The Official State Gun of Tennessee Can Down a Jetliner

 

TennesseeGunThe official state bird of Tennessee is the mockingbird. The state reptile is the Eastern Box Turtle. The state fruit is the tomato. And the state rifle is one of the most destructive weapons currently available for civilian use, so powerful it can “penetrate light armor, down helicopters, destroy commercial aircraft, and blast through rail cars,” according to a report from the Violence Policy Center (VPC).

The Barrett .50 caliber rifle was designed by its namesake, Ronnie Barrett, a Volunteer State native and NRA board member, out of a “passion for the ultimate firearm.” This Wednesday it became the seventh firearm to be designated an “official state gun” since the practice began in 2011, according to the Washington Post.

The Post reported:

In supporting Tennessee’s designation of the Barrett .50 caliber as the state’s official rifle, Republican state senator Mae Beavers noted that the gun “honors Tennessee’s ingenuity and manufacturing.” But the gun’s considerable firepower makes it a formidable threat in the hands of the wrong person.

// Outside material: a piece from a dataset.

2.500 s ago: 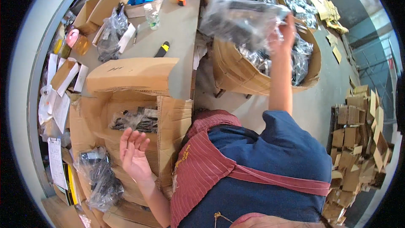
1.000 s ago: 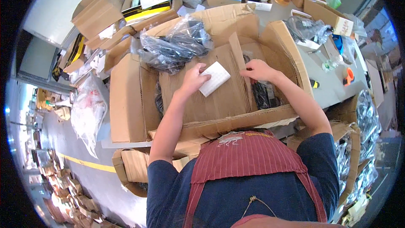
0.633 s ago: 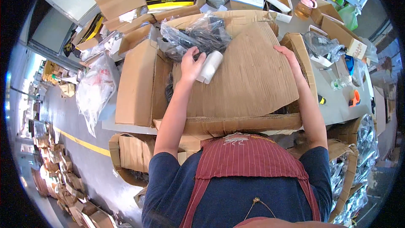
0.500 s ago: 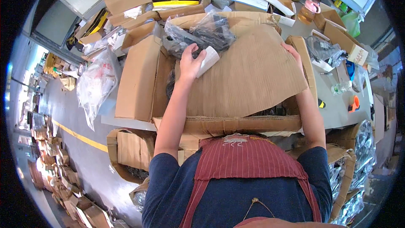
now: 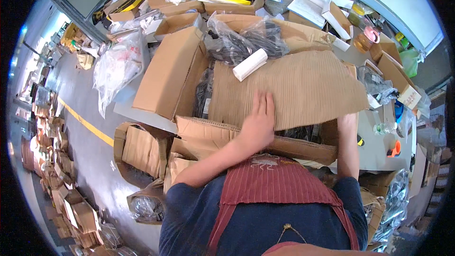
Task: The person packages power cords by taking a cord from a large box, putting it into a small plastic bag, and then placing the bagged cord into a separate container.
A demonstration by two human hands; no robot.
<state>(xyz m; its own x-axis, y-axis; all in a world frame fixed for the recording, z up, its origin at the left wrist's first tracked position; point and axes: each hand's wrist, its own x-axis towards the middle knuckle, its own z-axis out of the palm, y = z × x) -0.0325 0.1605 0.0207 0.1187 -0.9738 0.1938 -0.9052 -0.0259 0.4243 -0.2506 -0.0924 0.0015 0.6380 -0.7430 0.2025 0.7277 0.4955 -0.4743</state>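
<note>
A loose corrugated cardboard sheet [image 5: 308, 83] lies tilted across the top of a large open cardboard box [image 5: 208, 128]. My left hand [image 5: 259, 119] rests on the sheet's near edge with its fingers stretched out, slightly blurred. My right hand [image 5: 348, 119] reaches under the sheet's right end; its fingers are hidden there. On the sheet's far left part lies a white roll-like piece [image 5: 250, 65], apart from both hands. Behind it, clear plastic bags of black parts [image 5: 246, 40] sit at the box's far side. More dark bagged parts [image 5: 308, 132] show beneath the sheet.
A raised box flap [image 5: 168, 76] stands on the left, near a white plastic bag [image 5: 121, 61]. At the right of the table are a pink-lidded jug [image 5: 367, 39], an orange object [image 5: 394, 149] and small boxes. Boxes [image 5: 142, 154] with bagged goods stand low beside me.
My left hand has left the white piece and come down to the sheet's near edge. My right hand has moved from the sheet's far right edge to beneath it. The view has shifted.
</note>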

The VPC report advised that long-range .50 caliber anti-armor sniper rifles of this nature were originally designed for military use, and presented an “imminent threat to national security” should they be used by terrorists. The report adds further that “officials responsible for national security have for two decades been so concerned about the easy availability of these rifles that they have advised taking special measures to protect high-profile targets from their devastating capabilities.”

New Jersey Gov. Chris Christie in 2013 vetoed a ban on .50 caliber guns saying that it would “serve only to confuse law-abiding gun owners with the threat of imprisonment for lawful recreation.”

Barrett himself once described the gun as a “toy,” he said. “It’s a high-end adult recreational toy.”

According to Barrett’s product description on his company’s website: “Emergency iron sights provided. Nerves of steel are not.”